Inclusão digital não é só o amplo acesso à tecnologia, mas a apropriação dela na resolução de problemas. Veja a questão dos baixos índices de alfabetização e de letramento, por exemplo. Uma solução para melhorá-los seria levar os alunos a sentir o poder de se comunicar rapidamente em grandes distâncias, ter idéias, expressá-las como autores e publicar seus escritos no mundo virtual.

Nossas escolas estão preparadas para utilizar plenamente os recursos computacionais?
A escola formal tem privilegiado essa concepção: é preciso preparar a pessoa para que ela aprenda. Mas o ser humano está sempre se desenvolvendo. Assim, as instituições também estão constantemente em processo. Por isso, a escola não precisa se preparar. Ela começa a praticar a inclusão digital quando incorpora em sua prática a idéia de que se educa aprendendo, quando usa os recursos tecnológicos experimentando, praticando a comunicação cooperativa, conectando-se. Mas algumas coisas ainda são necessárias. Conseguir alguns computadores é só o começo. Depois é preciso conectá-los à internet e desencadear um movimento interno de buscas e outro, externo, de trocas. Cabe ao professor, no entanto, acreditar que se aprende fazendo e sair da passividade da espera por cursos e por iniciativas da hierarquia administrativa.

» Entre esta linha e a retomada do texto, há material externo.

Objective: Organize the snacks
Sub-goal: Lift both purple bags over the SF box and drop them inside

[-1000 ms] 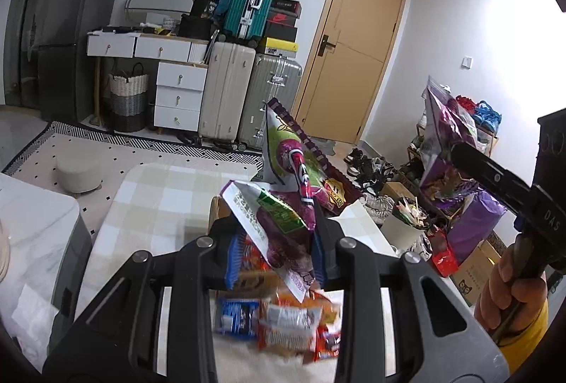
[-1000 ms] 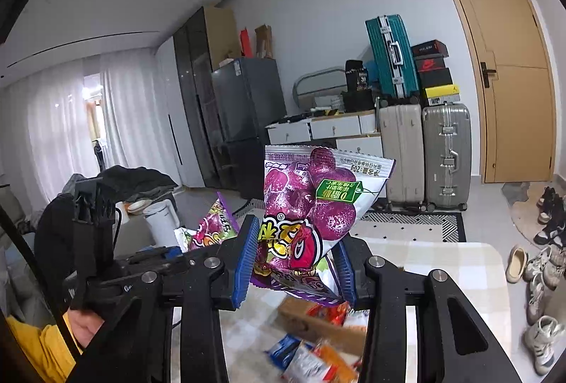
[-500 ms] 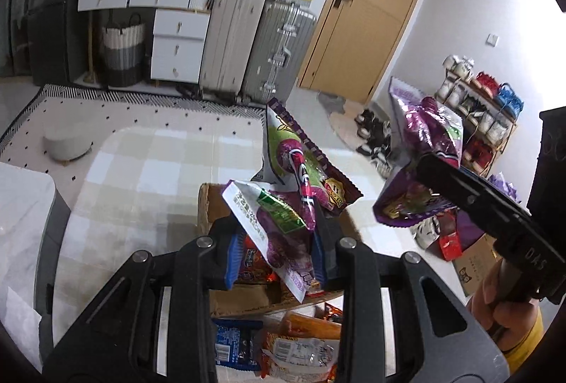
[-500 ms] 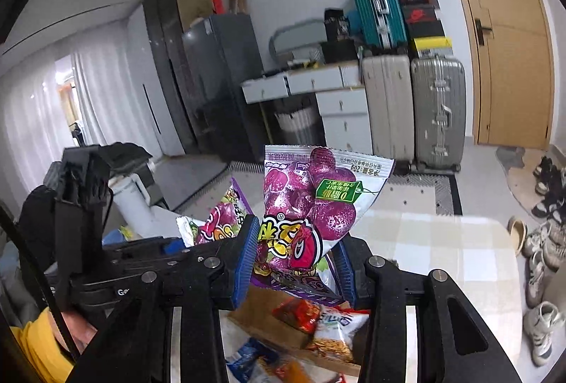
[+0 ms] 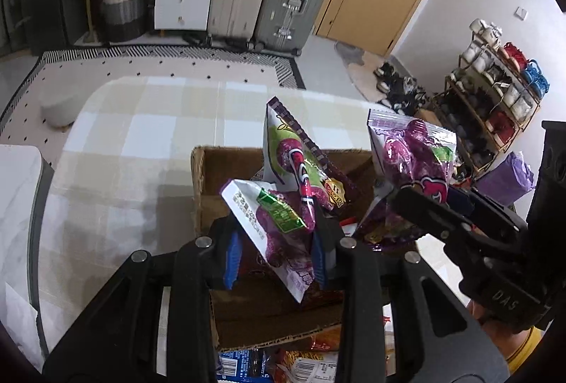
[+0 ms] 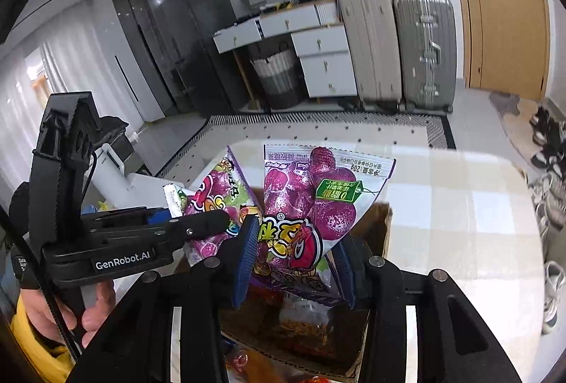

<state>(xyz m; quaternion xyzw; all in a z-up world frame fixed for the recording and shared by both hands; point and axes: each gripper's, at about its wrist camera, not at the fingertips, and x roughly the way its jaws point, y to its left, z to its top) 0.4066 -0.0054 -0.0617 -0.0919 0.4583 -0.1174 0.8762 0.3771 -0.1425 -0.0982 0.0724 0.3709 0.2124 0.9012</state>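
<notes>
Change: over the last second both tongs have tipped downward and come in over the cardboard box (image 5: 226, 177); a second ago they pointed out across the room with the box low in view.
Left tongs (image 5: 276, 250): pinching two snack bags at once, a white-and-purple bag (image 5: 279, 227) and a green-and-purple bag (image 5: 297, 156) standing up behind it; the grip is unchanged.
Right tongs (image 6: 295, 257): pinching a purple bag (image 6: 311, 202) by its lower part; the bag stands upright above the fingers.
Position of bags: all three hang above the open box, none released, the two loads side by side and near each other.
Box contents: some packets already lie on the box floor, among them an orange-toned one (image 6: 307, 312).
Loose snacks: several packets, one blue (image 5: 244, 363), lie on the surface just outside the near box wall.
Task meaning: judged as the delivery stage; the next step is likely to lower and release, with more snacks left to collect.
Edges: the box walls stand up on all sides; the near wall (image 5: 276, 335) lies directly under the left tongs.
Open room: the checked surface (image 5: 141, 135) beyond and left of the box is bare; between the two tongs the gap is narrow.
Risk: releasing together may let the bags collide or catch a wall.
</notes>
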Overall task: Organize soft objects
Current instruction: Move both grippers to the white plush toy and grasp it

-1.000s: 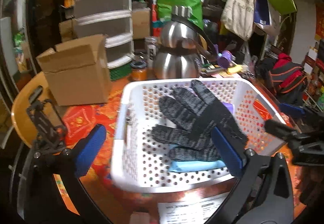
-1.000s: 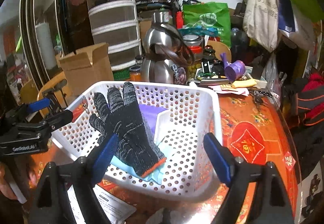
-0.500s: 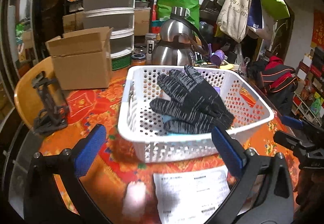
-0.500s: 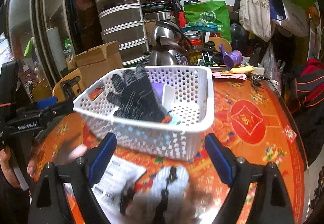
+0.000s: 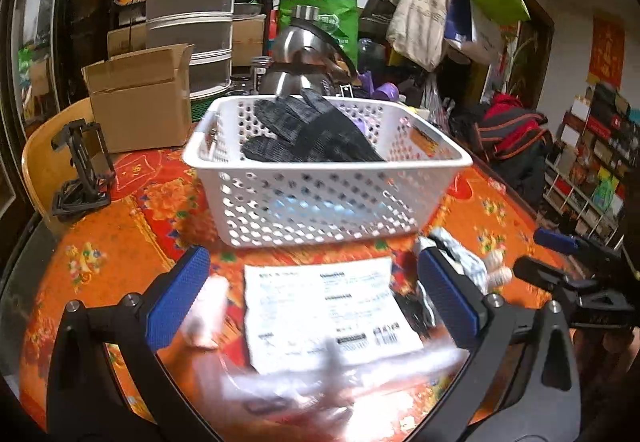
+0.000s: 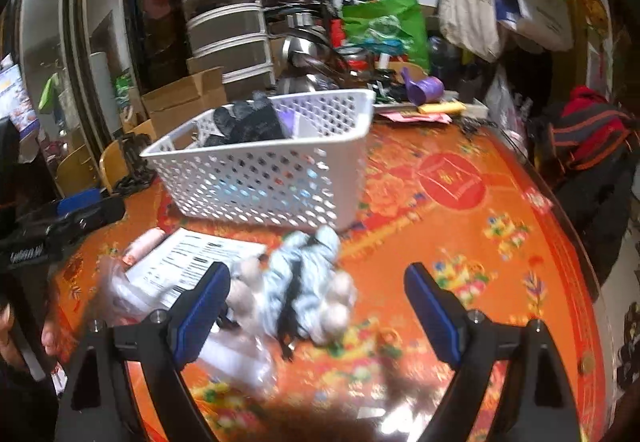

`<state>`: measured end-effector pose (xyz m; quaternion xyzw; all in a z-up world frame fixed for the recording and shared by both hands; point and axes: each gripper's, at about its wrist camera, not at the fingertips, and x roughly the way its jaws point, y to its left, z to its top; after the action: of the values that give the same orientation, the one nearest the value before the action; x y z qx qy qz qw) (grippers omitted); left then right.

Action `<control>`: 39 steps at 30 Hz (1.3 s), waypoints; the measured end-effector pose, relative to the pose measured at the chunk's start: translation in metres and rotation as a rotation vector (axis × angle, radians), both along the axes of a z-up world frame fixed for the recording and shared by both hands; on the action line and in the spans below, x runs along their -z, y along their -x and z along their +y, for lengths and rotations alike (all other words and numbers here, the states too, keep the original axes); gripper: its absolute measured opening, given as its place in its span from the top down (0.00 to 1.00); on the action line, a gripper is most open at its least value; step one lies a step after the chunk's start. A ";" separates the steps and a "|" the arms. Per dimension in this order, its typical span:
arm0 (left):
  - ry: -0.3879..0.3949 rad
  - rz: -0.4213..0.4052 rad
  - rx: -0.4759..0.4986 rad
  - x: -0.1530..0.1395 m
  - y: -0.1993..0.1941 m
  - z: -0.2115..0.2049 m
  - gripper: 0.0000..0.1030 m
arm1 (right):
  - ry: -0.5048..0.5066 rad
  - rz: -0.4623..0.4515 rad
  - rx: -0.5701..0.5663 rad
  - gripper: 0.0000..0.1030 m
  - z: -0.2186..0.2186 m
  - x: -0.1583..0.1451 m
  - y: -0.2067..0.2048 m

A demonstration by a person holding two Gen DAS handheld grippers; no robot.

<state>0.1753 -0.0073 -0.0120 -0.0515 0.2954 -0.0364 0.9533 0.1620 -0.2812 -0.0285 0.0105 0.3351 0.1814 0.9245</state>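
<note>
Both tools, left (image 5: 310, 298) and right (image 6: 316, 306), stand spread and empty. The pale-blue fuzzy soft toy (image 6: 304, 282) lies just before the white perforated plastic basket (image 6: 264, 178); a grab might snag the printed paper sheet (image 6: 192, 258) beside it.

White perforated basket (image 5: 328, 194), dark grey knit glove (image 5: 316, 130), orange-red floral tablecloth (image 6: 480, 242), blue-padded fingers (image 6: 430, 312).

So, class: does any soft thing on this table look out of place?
Yes. A pale blue soft toy lies on the orange tablecloth in front of the white basket, while the dark glove is already inside. Both grippers are open and hold nothing.
</note>
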 end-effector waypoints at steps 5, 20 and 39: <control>0.005 0.002 0.051 0.010 0.012 -0.036 0.00 | -0.027 0.025 0.046 0.14 -0.017 0.008 0.004; -0.033 0.087 0.136 0.048 -0.009 -0.101 0.36 | -0.014 0.083 0.019 0.43 -0.016 0.029 -0.004; -0.005 0.149 0.227 0.071 -0.025 -0.125 0.83 | -0.042 0.129 -0.048 0.87 -0.004 0.042 -0.014</control>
<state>0.2008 -0.1327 -0.0829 -0.0178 0.3695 -0.1391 0.9186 0.1763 -0.2850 -0.0701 0.0334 0.3901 0.2095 0.8960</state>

Existe um padrão ideal de escola que usa a tecnologia em favor da aprendizagem?
Não é conveniente buscar padrões. Como sugeria Einstein, quando se trata de construir conhecimento é mais produtivo infringir as regras. O primeiro passo é reestruturar o espaço e o tempo escolares. Devemos dar condições para que os estudantes de idades e vivências diferentes se agrupem livremente, em lugares próximos ou distantes, mas com interesses e desejos semelhantes. Eles vão escolher o que desejam estudar. Essa liberdade definirá suas responsabilidades pelas próprias escolhas. Os professores orientarão o planejamento de forma interdisciplinar. Isso tudo é possível com o registro em ambiente magnético, que é de fácil consulta. Toda a produção pode ser publicada na internet, intercambiada e avaliada simultaneamente por professores de diferentes áreas.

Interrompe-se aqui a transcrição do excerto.